[Data excerpts]
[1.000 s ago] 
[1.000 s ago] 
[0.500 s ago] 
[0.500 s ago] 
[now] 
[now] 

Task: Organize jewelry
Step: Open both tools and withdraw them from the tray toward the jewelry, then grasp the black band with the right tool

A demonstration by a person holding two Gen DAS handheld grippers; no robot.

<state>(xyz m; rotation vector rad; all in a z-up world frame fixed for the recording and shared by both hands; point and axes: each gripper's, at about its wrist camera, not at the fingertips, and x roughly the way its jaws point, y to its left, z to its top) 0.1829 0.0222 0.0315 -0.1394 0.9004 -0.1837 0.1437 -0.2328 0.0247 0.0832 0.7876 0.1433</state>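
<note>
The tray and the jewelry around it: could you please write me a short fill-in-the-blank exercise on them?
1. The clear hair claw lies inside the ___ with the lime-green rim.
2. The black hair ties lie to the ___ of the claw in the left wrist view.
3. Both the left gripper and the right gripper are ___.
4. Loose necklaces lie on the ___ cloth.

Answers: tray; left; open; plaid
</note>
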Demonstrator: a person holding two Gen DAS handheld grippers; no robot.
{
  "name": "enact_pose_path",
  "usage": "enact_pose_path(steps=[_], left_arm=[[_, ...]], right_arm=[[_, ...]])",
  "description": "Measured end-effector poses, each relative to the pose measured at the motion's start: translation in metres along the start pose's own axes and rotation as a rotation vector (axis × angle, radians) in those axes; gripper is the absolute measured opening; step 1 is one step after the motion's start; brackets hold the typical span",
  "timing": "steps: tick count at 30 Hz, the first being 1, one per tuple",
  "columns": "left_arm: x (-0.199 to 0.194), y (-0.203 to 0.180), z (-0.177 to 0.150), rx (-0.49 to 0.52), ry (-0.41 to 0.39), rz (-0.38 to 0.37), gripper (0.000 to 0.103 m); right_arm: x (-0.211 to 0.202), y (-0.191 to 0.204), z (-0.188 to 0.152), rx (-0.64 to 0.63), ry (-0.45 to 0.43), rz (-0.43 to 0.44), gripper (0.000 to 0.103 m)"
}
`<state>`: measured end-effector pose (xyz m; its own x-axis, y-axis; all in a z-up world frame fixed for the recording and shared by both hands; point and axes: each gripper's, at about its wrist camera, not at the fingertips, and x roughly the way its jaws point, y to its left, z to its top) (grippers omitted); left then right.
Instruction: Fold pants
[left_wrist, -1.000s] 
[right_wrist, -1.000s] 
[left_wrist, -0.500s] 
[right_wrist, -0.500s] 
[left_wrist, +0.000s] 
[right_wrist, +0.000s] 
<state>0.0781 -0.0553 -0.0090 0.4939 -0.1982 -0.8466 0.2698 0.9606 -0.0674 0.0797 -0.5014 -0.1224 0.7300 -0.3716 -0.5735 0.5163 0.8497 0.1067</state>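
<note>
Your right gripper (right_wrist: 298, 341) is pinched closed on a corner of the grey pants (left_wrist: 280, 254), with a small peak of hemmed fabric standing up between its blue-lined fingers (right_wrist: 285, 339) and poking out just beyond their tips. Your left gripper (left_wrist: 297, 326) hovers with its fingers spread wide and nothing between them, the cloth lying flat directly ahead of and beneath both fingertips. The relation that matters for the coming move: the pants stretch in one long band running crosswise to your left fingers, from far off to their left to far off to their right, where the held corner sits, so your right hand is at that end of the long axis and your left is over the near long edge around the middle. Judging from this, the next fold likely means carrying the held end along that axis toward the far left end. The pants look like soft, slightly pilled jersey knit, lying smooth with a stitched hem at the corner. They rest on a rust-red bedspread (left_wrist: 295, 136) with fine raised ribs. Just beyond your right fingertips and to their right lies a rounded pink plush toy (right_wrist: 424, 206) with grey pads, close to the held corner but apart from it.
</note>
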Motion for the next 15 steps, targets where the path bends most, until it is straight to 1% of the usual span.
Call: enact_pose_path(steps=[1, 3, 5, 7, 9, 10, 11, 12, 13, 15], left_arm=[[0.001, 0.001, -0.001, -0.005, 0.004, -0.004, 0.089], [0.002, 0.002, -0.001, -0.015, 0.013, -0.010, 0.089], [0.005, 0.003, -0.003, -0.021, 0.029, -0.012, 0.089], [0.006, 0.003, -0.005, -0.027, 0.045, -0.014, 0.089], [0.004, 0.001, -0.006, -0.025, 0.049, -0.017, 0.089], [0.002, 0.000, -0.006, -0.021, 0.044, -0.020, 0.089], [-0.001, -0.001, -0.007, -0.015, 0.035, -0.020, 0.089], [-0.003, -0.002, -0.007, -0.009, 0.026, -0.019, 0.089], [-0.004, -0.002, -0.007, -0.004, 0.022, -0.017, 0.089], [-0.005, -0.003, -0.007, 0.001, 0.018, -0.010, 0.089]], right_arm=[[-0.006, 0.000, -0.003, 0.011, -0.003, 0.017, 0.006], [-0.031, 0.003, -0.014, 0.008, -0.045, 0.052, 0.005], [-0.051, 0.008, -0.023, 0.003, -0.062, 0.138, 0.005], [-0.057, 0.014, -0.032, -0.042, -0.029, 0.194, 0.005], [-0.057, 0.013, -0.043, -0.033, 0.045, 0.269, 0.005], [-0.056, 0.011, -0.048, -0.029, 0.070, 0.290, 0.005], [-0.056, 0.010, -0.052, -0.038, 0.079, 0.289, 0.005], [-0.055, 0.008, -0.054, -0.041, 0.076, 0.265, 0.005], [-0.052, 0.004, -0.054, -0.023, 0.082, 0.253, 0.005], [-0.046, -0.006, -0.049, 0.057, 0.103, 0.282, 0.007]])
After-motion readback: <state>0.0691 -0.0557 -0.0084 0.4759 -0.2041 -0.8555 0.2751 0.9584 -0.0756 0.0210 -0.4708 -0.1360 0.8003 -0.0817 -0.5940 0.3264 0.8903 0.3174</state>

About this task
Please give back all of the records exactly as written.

Task result
[1.000 s ago] 
[1.000 s ago] 
[0.500 s ago] 
[0.500 s ago] 
[now] 
[now] 

Task: Organize jewelry
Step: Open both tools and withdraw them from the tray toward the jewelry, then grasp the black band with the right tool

A demonstration by a person holding two Gen DAS handheld grippers; no robot.

<state>(xyz m; rotation vector rad; all in a z-up world frame fixed for the recording and shared by both hands; point and axes: each gripper's, at about its wrist camera, not at the fingertips, and x roughly the way its jaws point, y to its left, z to its top) 0.1829 0.0222 0.0315 -0.1394 0.9004 -0.1837 0.1437 -0.2328 0.0247 0.0832 0.7876 0.1433</state>
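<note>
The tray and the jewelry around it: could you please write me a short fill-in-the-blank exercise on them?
1. The clear hair claw lies inside the ___ with the lime-green rim.
2. The black hair ties lie to the ___ of the claw in the left wrist view.
3. Both the left gripper and the right gripper are ___.
4. Loose necklaces lie on the ___ cloth.

Answers: tray; left; open; plaid
</note>
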Demonstrator: a person holding two Gen DAS handheld grippers; no robot.
{
  "name": "enact_pose_path",
  "usage": "enact_pose_path(steps=[_], left_arm=[[_, ...]], right_arm=[[_, ...]])",
  "description": "Measured end-effector poses, each relative to the pose measured at the motion's start: translation in metres along the start pose's own axes and rotation as a rotation vector (axis × angle, radians) in those axes; gripper is the absolute measured opening; step 1 is one step after the motion's start; brackets hold the typical span",
  "timing": "steps: tick count at 30 Hz, the first being 1, one per tuple",
  "columns": "left_arm: x (-0.199 to 0.194), y (-0.203 to 0.180), z (-0.177 to 0.150), rx (-0.49 to 0.52), ry (-0.41 to 0.39), rz (-0.38 to 0.37), gripper (0.000 to 0.103 m); right_arm: x (-0.211 to 0.202), y (-0.191 to 0.204), z (-0.188 to 0.152), rx (-0.64 to 0.63), ry (-0.45 to 0.43), rz (-0.43 to 0.44), gripper (0.000 to 0.103 m)"
}
`<state>`: measured end-effector pose (xyz m; its own x-axis, y-axis; all in a z-up world frame fixed for the recording and shared by both hands; point and axes: each gripper's, at about its wrist camera, not at the fingertips, and x roughly the way its jaws point, y to its left, z to its top) (grippers omitted); left then right.
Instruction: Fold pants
[left_wrist, -1.000s] 
[right_wrist, -1.000s] 
[left_wrist, -0.500s] 
[right_wrist, -0.500s] 
[left_wrist, +0.000s] 
[right_wrist, +0.000s] 
<state>0.0781 -0.0553 -0.0090 0.4939 -0.1982 -0.8466 0.2698 0.9606 -0.0674 0.0797 -0.5014 -0.1224 0.7300 -0.3716 -0.5735 0.5163 0.8497 0.1067</state>
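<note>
Your right gripper (right_wrist: 298, 341) is pinched closed on a corner of the grey pants (left_wrist: 280, 254), with a small peak of hemmed fabric standing up between its blue-lined fingers (right_wrist: 285, 339) and poking out just beyond their tips. Your left gripper (left_wrist: 297, 326) hovers with its fingers spread wide and nothing between them, the cloth lying flat directly ahead of and beneath both fingertips. The relation that matters for the coming move: the pants stretch in one long band running crosswise to your left fingers, from far off to their left to far off to their right, where the held corner sits, so your right hand is at that end of the long axis and your left is over the near long edge around the middle. Judging from this, the next fold likely means carrying the held end along that axis toward the far left end. The pants look like soft, slightly pilled jersey knit, lying smooth with a stitched hem at the corner. They rest on a rust-red bedspread (left_wrist: 295, 136) with fine raised ribs. Just beyond your right fingertips and to their right lies a rounded pink plush toy (right_wrist: 424, 206) with grey pads, close to the held corner but apart from it.
</note>
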Motion for the next 15 steps, targets where the path bends most, until it is straight to 1% of the usual span.
Call: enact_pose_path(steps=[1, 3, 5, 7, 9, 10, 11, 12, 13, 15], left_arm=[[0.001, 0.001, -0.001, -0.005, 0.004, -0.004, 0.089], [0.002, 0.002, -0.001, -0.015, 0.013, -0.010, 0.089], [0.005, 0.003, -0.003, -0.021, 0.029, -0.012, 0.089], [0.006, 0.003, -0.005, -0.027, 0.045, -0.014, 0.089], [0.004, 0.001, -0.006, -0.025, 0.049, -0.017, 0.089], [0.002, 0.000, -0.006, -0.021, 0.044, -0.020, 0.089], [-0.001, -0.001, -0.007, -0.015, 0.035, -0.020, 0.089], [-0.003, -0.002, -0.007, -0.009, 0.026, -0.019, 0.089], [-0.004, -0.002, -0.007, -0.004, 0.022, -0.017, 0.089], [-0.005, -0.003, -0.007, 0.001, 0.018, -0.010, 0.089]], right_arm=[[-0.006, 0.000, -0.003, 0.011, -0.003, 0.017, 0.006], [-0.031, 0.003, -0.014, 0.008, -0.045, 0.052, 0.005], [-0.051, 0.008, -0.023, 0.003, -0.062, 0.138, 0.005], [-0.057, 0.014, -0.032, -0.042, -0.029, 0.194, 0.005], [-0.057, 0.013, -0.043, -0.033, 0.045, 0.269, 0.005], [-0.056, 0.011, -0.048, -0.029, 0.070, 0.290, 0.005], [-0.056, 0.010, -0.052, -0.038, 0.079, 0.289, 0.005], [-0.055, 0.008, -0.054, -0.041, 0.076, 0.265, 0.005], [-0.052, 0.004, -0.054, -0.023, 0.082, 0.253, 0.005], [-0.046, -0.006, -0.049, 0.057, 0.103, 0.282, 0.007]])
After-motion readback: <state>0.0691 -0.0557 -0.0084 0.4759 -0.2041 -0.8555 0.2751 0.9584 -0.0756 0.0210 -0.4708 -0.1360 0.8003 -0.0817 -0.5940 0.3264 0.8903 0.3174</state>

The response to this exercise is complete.